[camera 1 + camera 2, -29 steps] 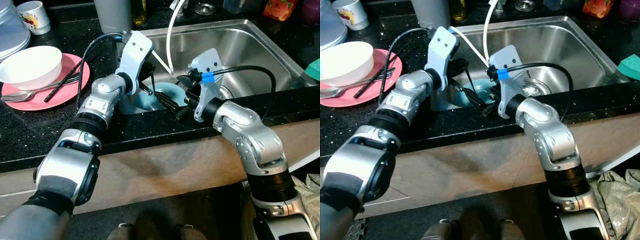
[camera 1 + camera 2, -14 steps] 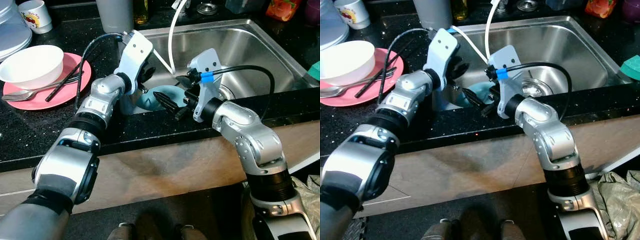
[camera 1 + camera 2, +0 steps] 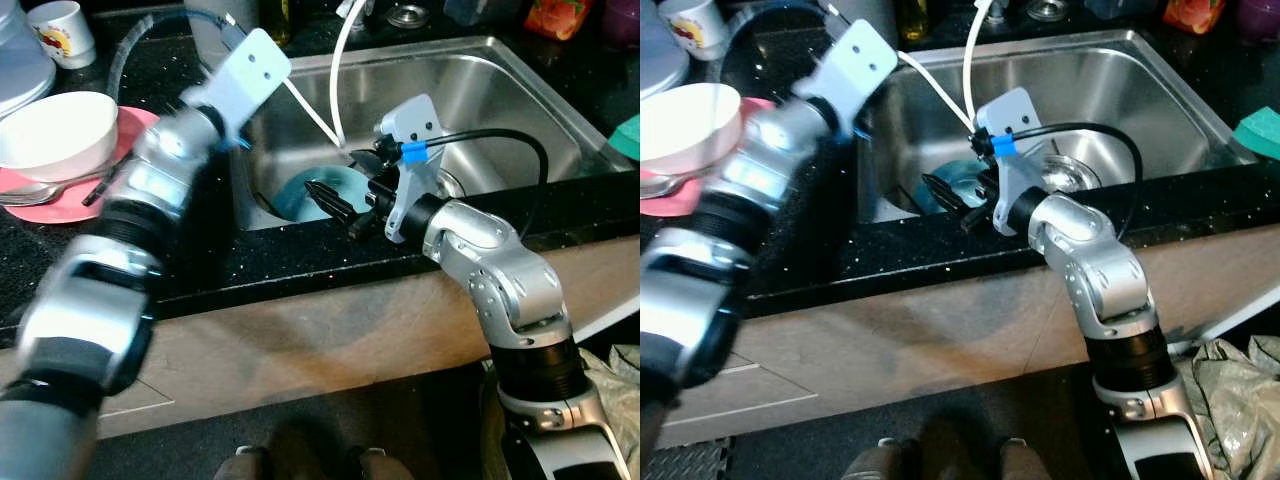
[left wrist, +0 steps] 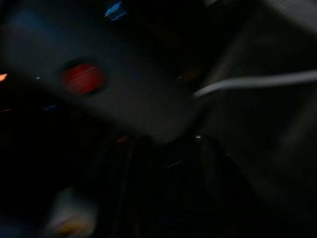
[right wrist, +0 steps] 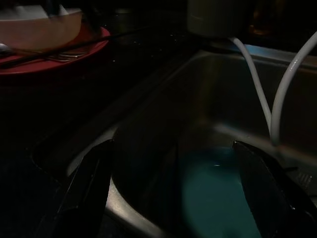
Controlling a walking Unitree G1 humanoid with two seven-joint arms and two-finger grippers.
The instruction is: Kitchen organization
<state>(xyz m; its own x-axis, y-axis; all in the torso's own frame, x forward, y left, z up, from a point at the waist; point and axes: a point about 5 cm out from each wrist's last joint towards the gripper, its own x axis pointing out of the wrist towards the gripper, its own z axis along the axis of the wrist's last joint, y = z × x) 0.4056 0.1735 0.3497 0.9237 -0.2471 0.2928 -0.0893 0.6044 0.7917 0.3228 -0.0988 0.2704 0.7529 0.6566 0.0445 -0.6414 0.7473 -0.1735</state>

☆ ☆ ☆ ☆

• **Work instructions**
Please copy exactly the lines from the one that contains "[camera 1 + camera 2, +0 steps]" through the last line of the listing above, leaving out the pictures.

• **Completed exercise**
[camera 1 + camera 2, +0 steps] 
[left wrist, +0 steps] 
[right wrist, +0 steps] 
Controlling a walking Unitree G1 humanoid with two seven-joint arms and two-finger grippers.
The instruction is: Kitchen organization
<state>(xyz m; its own x-axis, y-axis; all in the torso's own frame, x forward, y left, z up, from a point at the waist; point and axes: a point about 5 cm out from each wrist's last joint towards the gripper, its own x axis pointing out of the wrist towards the gripper, its own z axis along the axis of the wrist's last joint, y = z × x) 0.4056 0.1735 0.3497 0.9237 -0.2471 0.2928 -0.0893 0.6044 0.7917 0.3228 -0.0988 0.2704 0.7529 0.6566 0.0445 -0.6414 0.7473 -0.1735</state>

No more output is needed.